LaFin Dataset

  • About
  • Description
  • Download

About

The LaFin: Large-scale Flickr interestingness dataset (hereafter “the Dataset”) is a collection of Flickr image IDs corresponding to about 123k Flickr images, equally balanced between interesting and non-interesting images, and their corresponding metadata. In addition to the images, their binary labels, and associated metadata, some precomputed features are provided: CNNs, semantic features that derived from image captioning and Word2Vec representations of Flickr tags. 

It is intended to be used for analyzing socially-driven image interestingness and building a machine learning model for prediction.

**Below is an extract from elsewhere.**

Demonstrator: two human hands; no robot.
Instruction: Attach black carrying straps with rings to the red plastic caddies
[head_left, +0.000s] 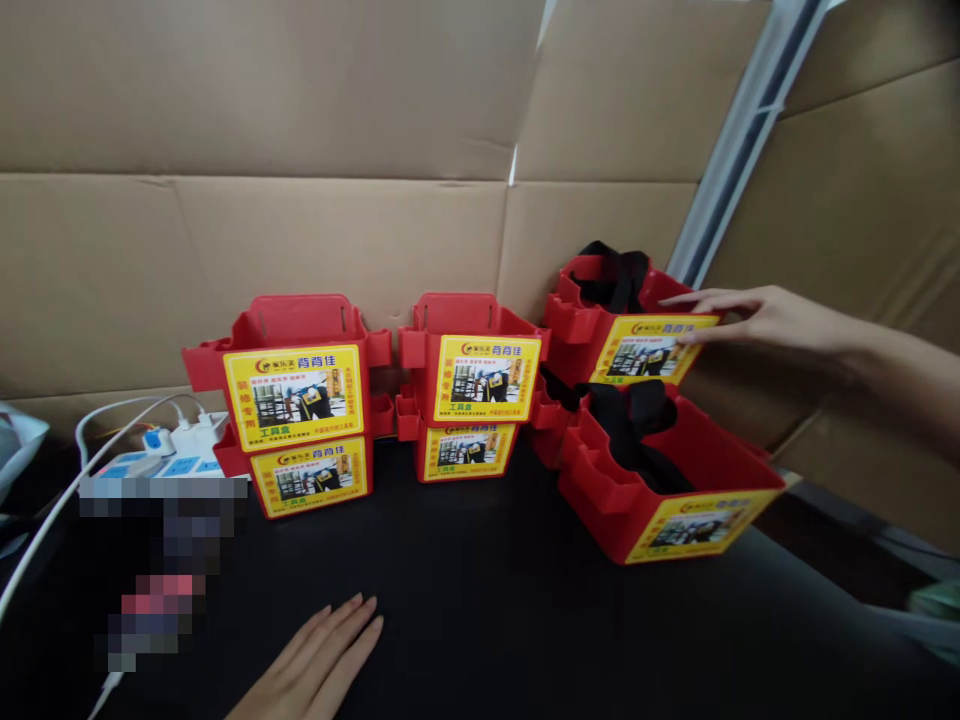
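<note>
Right hand (757,318) lies flat, fingers (694,299) spread open, touching the top red tool box (626,330) of the right-hand stack, gripping nothing. Left hand (319,660) rests palm-down, open and empty, on the black worktop (487,600), well apart from the boxes.

Counter (480,600), backed by a cardboard wall (300,230). Three stacks of tool boxes in a row along the wall. Left stack (296,410): two boxes, one on the other. Middle stack (469,395): likewise, just right of it. Right stack: upper box (637,335) sits tilted on the lower box (667,490), which juts forward toward the viewer. Straps (626,405) lie inside both. Power strip (169,460) left of the left stack. Right hand (739,312) on the upper box's front edge; left hand (330,650) flat on the counter, before the left stack.
</note>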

A detailed description of the dataset can be found on our Data Description page and in the article presenting the dataset (see below for citation). The license conditions are mentioned on the Download page.  

CITING THE LAFIN DATASET

All documents and papers that report on research that uses the LAFIN Image Interestingness Dataset must acknowledge the use of the dataset by including an appropriate citation to the following:

E.Berson, N. Q. K. Duong and C.-H. Demarty. Collecting, Analyzing and Predicting Socially-Driven Image Interestingness. In Proceedings of the EUSIPCO Conference, Spain, 2019.  

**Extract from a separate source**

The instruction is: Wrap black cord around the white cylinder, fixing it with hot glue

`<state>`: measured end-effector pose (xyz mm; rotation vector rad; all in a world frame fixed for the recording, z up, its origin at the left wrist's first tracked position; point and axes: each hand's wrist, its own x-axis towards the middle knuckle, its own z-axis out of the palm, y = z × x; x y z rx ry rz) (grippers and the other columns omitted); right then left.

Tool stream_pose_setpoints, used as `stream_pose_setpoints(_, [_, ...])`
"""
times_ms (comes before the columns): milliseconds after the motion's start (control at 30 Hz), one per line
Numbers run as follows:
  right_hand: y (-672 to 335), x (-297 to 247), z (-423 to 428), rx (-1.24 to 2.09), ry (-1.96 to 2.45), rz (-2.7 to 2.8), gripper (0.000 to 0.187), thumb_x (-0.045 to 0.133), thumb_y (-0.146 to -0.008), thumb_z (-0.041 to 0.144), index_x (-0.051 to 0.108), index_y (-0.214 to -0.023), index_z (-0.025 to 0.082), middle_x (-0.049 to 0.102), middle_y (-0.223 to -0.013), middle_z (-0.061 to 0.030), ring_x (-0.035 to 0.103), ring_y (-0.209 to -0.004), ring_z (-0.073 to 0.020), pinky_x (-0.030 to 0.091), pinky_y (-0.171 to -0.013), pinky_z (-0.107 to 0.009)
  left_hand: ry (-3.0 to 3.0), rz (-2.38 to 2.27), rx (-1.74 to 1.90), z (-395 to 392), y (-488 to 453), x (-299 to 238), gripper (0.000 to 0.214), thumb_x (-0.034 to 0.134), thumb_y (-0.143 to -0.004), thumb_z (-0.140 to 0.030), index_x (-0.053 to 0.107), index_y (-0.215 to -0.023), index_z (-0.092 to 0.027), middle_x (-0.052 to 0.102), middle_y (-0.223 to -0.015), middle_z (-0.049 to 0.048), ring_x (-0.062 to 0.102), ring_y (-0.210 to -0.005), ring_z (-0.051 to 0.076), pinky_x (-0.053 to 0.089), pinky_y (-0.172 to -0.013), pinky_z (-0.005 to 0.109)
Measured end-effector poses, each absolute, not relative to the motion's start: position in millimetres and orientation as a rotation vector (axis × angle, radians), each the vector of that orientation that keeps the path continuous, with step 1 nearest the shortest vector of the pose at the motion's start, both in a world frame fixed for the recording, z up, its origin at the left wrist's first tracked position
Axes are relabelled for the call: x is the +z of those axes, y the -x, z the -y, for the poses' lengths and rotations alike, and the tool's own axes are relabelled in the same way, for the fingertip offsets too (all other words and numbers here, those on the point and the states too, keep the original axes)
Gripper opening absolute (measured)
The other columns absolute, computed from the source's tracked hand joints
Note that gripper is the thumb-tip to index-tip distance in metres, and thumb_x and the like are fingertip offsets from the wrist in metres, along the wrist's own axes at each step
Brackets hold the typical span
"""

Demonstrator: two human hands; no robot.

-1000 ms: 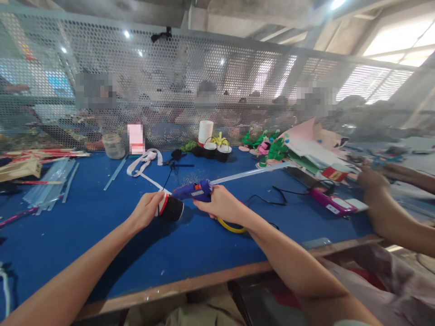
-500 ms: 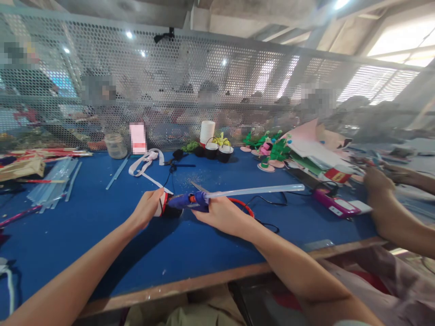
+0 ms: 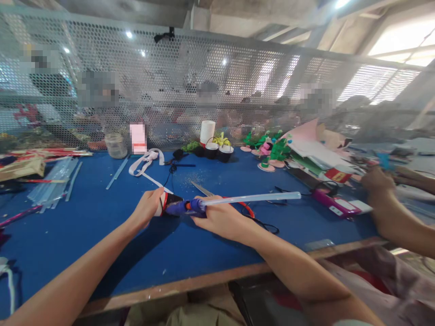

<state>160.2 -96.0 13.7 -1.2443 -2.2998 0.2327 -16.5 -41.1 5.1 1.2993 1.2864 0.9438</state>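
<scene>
My left hand (image 3: 147, 209) grips a small paper cup (image 3: 163, 203) lying on its side, white and red with black wrapped round it. In my right hand (image 3: 222, 218) is a blue hot glue gun (image 3: 195, 206), its nozzle close against the cup's black part; whether it touches I cannot tell. A long translucent glue stick (image 3: 261, 197) sticks out of the gun's rear to the right. Just beyond my right hand lie scissors (image 3: 201, 188) with red handles, partly covered by the hand. Black yarn (image 3: 173, 168) and a white ribbon (image 3: 149, 158) lie farther back.
Glue sticks (image 3: 54, 183) lie left, near a glass jar (image 3: 116, 146). Stacked white cups (image 3: 207, 132), black-wrapped small buckets (image 3: 224, 151) and green craft plants (image 3: 279, 151) line the back by a perforated metal screen (image 3: 183, 68). Right are a purple box (image 3: 335, 203) and another person's arm (image 3: 390, 213).
The glue gun has shifted slightly left and down over the cup's black part, its glue stick moving along. My left hand and the cup have hardly moved.
</scene>
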Motion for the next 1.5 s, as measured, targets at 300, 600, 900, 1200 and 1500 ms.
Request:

@InProceedings {Berson 2019,

Title = { Collecting, Analyzing and Predicting Socially-Driven Image Interestingness},

Author = {Elois Berson and Ngoc Q.K. Duong and Claire-H\'{e}l\`{e}ne Demarty}, Booktitle = {Proc. of the EUSIPCO conference, Spain}, Year = {2019},

}  

It would be highly appreciated if this use was shared with InterDigital, at this address: lafinmanagement@interdigital.com.

Description

The delivered package contains the dataset used in [1]. It was intended for the tasks of socially-driven image interestingness understanding and prediction. It is composed of:

  • A list of Flickr image IDs corresponding to 123k Flickr images with associated metadata
  • The binary interestingness labels
  • Extracted image and text features that were used in [1].

List of images and labels

The complete list of Flickr image IDs and their corresponding label in file IDs_list.txt.  

Features

The set of image and text features used to train the model presented in [1] is provided together with the data:

  • CNN features extracted from each image;
  • Image-captioning based features (IC) extracted for each image;
  • Word2Vec features extracted from the Flickr tags associated with each image.  

CNN features

These features are extracted from the VGG16  network  [2]  pre-trained  on  the  ImageNet dataset. For each image, a CNN feature is extracted  from  the  last  fully-connected  layer  before  the softmax and has a dimension of 4096.

Image-captioning based features (IC)

These features are computed by an image captioning (IC) system as described in [3], which has an encoder comprising a  CNN  and  a  long  short-term  memory  recurrent  network (LSTM) for learning a joint image-text embedding. The projected CNN feature for each image is extracted and has a dimension of 1024.  

Word2Vec features from Flickr tags

A  300-dimensional  word embedding   vector   [3]   for   each   tag   associated   with   one image is provided. Those Word2Vec features are then averaged to obtain a single feature vector per image.  

References

[1] E. Berson, N. Q. K. Duong and C.-H. Demarty. "Collecting, Analyzing and Predicting Socially-Driven Image Interestingness." In Proceedings of the EUSIPCO Conference, Spain, 2019.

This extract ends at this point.